Tuesday, March 11, 2008

World's Shortest Final Exam

( cited recently in The New Yorker)


Subject: Six-word memoir


In the brevity-is-the-soul-of-wit camp sits a new book, Not Quite What I Was Planning: Six-Word Memoirs by Writers Famous and Obscure.



A few samples:


After Harvard, had baby with crackhead.- Robin Templeton


70 years, few tears, hairy ears.- Bill Querengesser


Watching quietly from every door frame.- Nicole Resseguie


Savior complex makes for many disappointments.- Alanna Schubach



Boiling down one's life is an interesting exercise: Would you focus on a plot twist that shaped you, on a theme that's surfaced again and again across diverse circumstances, or on the defining aspects of your character? Getting yourself "right" in six words is probably much harder than penning a 61-pound memoir like Anonymous (Had many lovers. Wrote about them.)

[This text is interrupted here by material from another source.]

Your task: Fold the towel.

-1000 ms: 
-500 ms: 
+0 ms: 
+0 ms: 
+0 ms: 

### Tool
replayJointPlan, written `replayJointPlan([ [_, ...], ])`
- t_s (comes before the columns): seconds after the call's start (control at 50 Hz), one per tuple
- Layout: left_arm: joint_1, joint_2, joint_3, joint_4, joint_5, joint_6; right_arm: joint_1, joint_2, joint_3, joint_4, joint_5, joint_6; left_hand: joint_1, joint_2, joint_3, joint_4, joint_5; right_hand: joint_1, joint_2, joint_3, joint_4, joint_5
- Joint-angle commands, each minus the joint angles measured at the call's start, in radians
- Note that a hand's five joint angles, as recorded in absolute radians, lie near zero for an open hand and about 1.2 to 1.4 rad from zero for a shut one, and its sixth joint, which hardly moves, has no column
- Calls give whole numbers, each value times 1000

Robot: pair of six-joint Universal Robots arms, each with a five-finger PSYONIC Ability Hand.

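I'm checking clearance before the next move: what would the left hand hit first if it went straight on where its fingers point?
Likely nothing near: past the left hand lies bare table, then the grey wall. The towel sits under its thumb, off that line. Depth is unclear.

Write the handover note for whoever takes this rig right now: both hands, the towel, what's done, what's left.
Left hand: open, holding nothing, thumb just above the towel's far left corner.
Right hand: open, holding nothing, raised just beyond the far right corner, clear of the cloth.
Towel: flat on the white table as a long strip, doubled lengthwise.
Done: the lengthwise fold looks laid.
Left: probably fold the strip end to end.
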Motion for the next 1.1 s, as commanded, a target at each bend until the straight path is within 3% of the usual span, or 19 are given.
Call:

How about getting a rhetorician right in six words? Here is your challenge: Choose one of the rhetoricians we have studied and write a six word version of her or his rhetoric. No duplications of rhetoricians, so post yours on the blog to claim it. I claim Quintilian:


Teach men: be good, speak well. -Quintilian


What's yours? You may claim your rhetorician on the blog before you are ready to post your six words.